Dans la perspective de l’élection présidentielle qui se déroulera cette année, le gouvernement camerounais a soumis mercredi 6 avril des projets de loi à l’Assemblée nationale pour qu’ils soient étudiés et adoptés par les élus du peuple. Il s’y dégage une véritable volonté d’ouverture mais aussi celle de rendre impossible l’alternance à la tête de la présidence de la République.
De notre correspondante
Selon certains observateurs de la vie politique camerounaise, les projets de loi déposés par le gouvernement à l’Assemblée nationale au début du mois donnent une impression d’ouverture, quand en fait ils verrouillent davantage le système électoral. L’un d’entre eux modifie et complète certaines dispositions de la loi du 29 décembre 2006 portant création, organisation et fonctionnement d’« Elections Cameroon », l’organe en charge de l’organisation des élections. L’autre projet de loi modifie et complète certaines dispositions de la loi du 17 septembre 1992 fixant les conditions d’élection et de suppléance à la présidence de la République.
Pour ce qui est de la modification du texte sur les élections, le gouvernement a apporté des modifications majeures. En effet, dans l’alinéa 2 du nouvel article 6, il veut supprimer la disposition « rend publique les tendances enregistrées à l’issue des scrutins ». L’exclusivité est dorénavant réservée à la cour constitutionnelle qui proclame les résultats. Cette disposition viserait à rester dans l’esprit et la lettre de l’article 48, alinéa 1 de la Constitution qui dispose que « Le Conseil constitutionnel veille à la régularité de l’élection présidentielle, des élections parlementaires, des consultations référendaires. Il en proclame les résultats. »
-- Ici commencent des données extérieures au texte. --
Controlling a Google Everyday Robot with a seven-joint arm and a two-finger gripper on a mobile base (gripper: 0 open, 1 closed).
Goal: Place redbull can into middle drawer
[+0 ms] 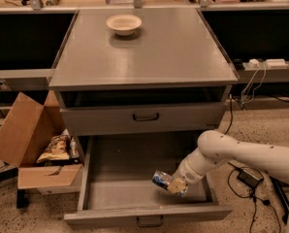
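- Here the gripper (176, 186) hangs inside the open middle drawer (110, 198), toward its right side.
- Its jaws are clenched on the redbull can (161, 179), tilted over the drawer floor.
- A bowl (124, 23) sits on the worktop (149, 52).

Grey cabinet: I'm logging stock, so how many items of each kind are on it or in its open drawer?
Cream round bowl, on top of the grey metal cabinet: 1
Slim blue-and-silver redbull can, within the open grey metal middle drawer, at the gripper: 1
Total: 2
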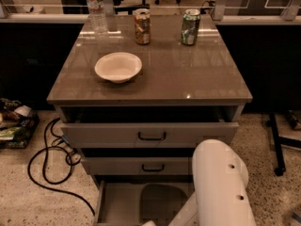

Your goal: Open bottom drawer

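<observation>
The bottom drawer (120,204) of the grey-beige cabinet stands pulled out at the bottom of the camera view. Its pale plain inside shows, with a dark shadow in it. Its front and handle lie below the picture's edge. My white arm (221,187) reaches down over the drawer's right part. The gripper is out of view below the bottom edge, hidden past the arm. Above are the middle drawer front (141,166) and the top drawer front (150,134), each with a black handle. The top one is pulled out a little.
On the cabinet top (188,79) stand a white bowl (118,66), a water bottle (96,8) and two cans (142,26) (190,27). Black cables (44,166) and clutter (14,126) lie on the floor at left. A black stand leg (277,145) is at right.
</observation>
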Controlling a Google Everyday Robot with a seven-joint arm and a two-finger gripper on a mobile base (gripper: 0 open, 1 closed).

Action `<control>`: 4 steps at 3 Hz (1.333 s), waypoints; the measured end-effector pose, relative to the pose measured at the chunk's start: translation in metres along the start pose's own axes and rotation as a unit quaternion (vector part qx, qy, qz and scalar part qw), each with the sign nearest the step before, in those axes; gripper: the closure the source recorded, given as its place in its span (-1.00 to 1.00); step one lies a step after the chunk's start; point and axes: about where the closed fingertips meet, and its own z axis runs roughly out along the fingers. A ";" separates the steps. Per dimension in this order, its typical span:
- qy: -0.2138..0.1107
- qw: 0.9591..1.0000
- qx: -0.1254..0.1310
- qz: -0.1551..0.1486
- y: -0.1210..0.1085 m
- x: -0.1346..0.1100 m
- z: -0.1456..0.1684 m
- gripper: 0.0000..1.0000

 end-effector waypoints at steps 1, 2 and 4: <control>0.012 1.000 0.006 -0.005 0.014 -0.007 -0.005 1.00; 0.012 1.000 0.006 -0.005 0.012 -0.007 -0.004 1.00; 0.011 1.000 0.004 -0.006 0.014 -0.007 -0.004 0.17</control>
Visiblement, le gouvernement veut éviter les batailles entre la Cour constitutionnelle et Elecam. Le spectre de l’élection présidentielle de Côte d’Ivoire plane encore dans les esprits au Cameroun, il faut donc mettre rapidement des garde-fous en place. Pour une meilleure sécurité, Elections Cameroon n’a pas le droit d’annoncer les tendances et encore moins de proclamer les résultats. Cette responsabilité revient à la Cour constitutionnelle.
Un système verrouillé
Les Nations unies ont recommandé depuis quelques mois l’intégration de toutes les tendances politiques dans le Conseil électoral d’Elections Cameroon. Ainsi, l’autre modification de la loi sur Elecam porte sur l’article 8 alinea 1 qui élargit « le Conseil électoral de douze (12) à dix-huit (18) membres afin de permettre une plus grande intégration des sensibilités sociopolitiques de notre pays. »
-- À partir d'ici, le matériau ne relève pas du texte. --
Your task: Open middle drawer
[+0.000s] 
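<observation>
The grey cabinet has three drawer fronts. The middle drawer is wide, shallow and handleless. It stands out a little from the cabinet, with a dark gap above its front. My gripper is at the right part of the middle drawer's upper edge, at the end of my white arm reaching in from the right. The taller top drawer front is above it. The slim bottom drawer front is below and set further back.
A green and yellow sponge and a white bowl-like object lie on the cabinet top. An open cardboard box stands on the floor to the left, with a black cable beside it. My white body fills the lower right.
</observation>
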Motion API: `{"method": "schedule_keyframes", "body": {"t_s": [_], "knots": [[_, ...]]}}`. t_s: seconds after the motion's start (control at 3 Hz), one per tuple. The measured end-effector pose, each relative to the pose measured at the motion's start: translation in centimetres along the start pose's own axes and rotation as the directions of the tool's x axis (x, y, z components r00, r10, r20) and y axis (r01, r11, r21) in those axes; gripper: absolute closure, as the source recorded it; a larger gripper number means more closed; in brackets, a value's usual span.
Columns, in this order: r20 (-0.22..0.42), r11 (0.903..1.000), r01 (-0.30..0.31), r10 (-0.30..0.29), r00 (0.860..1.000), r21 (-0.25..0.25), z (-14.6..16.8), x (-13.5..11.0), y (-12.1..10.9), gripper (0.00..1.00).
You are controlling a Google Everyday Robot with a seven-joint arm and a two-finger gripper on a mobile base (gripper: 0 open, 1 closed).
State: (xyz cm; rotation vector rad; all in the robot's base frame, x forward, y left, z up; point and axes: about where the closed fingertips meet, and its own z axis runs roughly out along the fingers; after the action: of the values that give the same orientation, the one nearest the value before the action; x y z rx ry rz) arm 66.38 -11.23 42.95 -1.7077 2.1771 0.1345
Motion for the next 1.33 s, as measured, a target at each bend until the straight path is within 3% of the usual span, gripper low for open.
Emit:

De nombreux autres éléments rentrent en jeu dans la révision de la loi sur l’élection au Cameroun. Il s’agit par exemple de la caution des candidats à l’élection présidentielle, qui passe de 1 500 000 à 3 000 000 FCFA, et du délai entre la publication du décret convoquant le corps électoral et la date fixée par le scrutin qui passe de 30 à 40 jours. La période de refonte des listes est fixée du 1er janvier au 31 août de chaque année. Il va sans dire que le montant de cette caution sera l’un des premiers éléments qui éliminera les potentiels candidats à la présidentielle.
Autre nouveauté, en cas de vacance à la présidence de la République, l’élection du nouveau président doit avoir lieu 20 jours au plus tôt et 120 jours au plus tard après l’ouverture de la vacance. Avant, il s’agissait de 20 jours au moins et 40 jours au plus. Par ailleurs, l’empêchement définitif du président de la République est constaté par le Conseil constitutionnelle statuant à la majorité absolue de ses membres. Par ailleurs, le président par intérim a la compétence pour modifier la composition du gouvernement conformément à la réforme constitutionnelle de 2008.
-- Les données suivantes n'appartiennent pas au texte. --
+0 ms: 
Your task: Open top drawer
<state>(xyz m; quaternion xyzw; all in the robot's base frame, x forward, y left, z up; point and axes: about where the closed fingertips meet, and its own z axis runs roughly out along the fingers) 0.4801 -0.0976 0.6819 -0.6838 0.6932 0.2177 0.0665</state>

Cette ouverture voulue par le gouvernement est, semble-t-il, la mise en œuvre des doléances de monsieur John Fru Ndi, président du « Social démocratic Front » (SDF) qui avait remis un mémorandum sur 11 points au chef de l’Etat Paul Biya au cours de leur rencontre en décembre dernier à Bamenda, lors du cinquantenaire de l’armée camerounaise. Ce mémorandum visait à présenter les requêtes et attentes du SDF et des Nations Unies sur l’élection présidentielle de cette année, notamment sur l’implication d’ELecam, les partis politiques et la société civile. En tentant une certaine ouverture, les projets de loi présentés et adoptés par l’Assemblée nationale verrouillent davantage le système électoral et la possibilité d’une alternance à la tête de l’Etat camerounais.